What this task involves: Return only what lies between the first line of the entries and the line containing "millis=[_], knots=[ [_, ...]", both lines included.

Items from a data source:

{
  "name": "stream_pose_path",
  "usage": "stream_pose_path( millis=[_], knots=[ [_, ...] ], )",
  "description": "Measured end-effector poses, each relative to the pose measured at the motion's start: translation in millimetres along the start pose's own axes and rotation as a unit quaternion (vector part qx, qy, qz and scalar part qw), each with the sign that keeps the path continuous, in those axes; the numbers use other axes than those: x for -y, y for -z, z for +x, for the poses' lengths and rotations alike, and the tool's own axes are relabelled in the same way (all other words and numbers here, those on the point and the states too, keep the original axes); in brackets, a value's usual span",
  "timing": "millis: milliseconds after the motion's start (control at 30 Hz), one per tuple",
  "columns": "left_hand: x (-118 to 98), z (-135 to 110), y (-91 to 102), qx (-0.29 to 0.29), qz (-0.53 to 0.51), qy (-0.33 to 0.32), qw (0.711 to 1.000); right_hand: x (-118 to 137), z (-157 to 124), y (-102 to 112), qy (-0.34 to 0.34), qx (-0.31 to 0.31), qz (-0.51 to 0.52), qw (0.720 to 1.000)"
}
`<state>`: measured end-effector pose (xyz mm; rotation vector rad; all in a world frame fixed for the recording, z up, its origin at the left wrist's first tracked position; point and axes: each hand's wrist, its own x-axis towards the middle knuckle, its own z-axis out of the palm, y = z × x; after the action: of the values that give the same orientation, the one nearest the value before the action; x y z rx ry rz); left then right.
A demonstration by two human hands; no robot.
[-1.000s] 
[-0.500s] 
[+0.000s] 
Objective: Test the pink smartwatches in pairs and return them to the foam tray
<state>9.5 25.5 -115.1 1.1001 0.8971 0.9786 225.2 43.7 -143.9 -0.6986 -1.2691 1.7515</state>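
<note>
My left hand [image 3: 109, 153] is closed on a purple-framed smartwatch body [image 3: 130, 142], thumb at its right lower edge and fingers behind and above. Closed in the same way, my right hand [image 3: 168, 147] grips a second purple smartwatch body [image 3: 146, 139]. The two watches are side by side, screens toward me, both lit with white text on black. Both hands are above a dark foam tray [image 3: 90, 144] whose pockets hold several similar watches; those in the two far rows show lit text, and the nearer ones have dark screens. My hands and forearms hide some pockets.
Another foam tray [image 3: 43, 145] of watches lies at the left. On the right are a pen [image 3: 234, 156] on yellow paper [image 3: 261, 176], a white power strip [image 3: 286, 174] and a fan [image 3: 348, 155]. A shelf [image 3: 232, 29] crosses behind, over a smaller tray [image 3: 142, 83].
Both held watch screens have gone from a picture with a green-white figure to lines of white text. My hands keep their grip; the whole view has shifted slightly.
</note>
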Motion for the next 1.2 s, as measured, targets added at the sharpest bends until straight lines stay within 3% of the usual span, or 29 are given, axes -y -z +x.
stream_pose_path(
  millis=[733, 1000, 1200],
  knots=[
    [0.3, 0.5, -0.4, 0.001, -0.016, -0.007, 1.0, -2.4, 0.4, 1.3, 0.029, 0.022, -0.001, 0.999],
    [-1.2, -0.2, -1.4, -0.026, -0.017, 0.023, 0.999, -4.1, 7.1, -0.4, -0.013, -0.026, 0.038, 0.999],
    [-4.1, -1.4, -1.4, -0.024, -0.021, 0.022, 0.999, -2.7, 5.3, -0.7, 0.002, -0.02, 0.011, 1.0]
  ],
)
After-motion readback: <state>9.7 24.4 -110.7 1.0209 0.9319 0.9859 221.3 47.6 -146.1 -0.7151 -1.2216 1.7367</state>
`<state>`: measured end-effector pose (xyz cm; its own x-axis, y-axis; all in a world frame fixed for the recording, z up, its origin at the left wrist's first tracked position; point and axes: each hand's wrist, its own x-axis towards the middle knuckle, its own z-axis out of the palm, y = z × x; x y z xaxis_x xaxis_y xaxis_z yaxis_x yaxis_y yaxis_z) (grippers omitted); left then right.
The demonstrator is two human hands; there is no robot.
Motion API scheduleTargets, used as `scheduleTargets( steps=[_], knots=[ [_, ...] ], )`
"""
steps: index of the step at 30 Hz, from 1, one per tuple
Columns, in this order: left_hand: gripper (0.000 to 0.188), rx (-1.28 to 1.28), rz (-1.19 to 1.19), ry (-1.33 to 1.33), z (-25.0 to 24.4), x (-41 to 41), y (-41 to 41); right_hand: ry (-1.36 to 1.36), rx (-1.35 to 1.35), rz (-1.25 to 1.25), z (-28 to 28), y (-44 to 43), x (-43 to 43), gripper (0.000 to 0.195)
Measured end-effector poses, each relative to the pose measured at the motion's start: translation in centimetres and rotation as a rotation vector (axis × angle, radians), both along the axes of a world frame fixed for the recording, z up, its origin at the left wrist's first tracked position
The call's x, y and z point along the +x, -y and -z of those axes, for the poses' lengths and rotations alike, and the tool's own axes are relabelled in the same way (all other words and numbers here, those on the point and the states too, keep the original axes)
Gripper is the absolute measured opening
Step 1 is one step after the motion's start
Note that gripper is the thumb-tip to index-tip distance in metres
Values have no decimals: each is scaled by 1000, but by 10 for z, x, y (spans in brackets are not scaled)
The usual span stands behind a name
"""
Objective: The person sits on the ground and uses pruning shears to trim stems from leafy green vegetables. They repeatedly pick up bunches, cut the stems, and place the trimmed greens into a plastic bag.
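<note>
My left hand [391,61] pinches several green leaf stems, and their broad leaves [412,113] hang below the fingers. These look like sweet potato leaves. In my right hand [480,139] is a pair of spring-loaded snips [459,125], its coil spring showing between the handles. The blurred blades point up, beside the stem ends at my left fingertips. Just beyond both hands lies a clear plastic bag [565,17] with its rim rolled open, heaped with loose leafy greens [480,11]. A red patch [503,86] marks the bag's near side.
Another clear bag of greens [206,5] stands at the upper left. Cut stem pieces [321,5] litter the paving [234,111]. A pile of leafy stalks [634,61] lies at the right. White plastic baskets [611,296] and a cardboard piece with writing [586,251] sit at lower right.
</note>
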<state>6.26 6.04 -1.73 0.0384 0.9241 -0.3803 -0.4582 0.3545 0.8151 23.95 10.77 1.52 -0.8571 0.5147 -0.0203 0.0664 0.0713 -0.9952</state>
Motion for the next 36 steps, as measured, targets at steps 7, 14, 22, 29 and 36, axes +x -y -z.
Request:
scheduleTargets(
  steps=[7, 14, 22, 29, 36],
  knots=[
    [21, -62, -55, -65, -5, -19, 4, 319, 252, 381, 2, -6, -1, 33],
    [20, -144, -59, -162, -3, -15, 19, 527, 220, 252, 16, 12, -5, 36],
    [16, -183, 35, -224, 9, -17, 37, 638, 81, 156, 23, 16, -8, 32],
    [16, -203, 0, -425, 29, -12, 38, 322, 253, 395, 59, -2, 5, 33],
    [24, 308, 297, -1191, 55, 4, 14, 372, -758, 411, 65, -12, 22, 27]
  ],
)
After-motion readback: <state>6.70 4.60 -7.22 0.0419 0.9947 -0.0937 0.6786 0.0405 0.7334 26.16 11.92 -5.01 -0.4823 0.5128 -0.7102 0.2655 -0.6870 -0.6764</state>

Task answer:
{
  "name": "stream_pose_path",
  "usage": "stream_pose_path( millis=[_], knots=[ [_, ...] ], )",

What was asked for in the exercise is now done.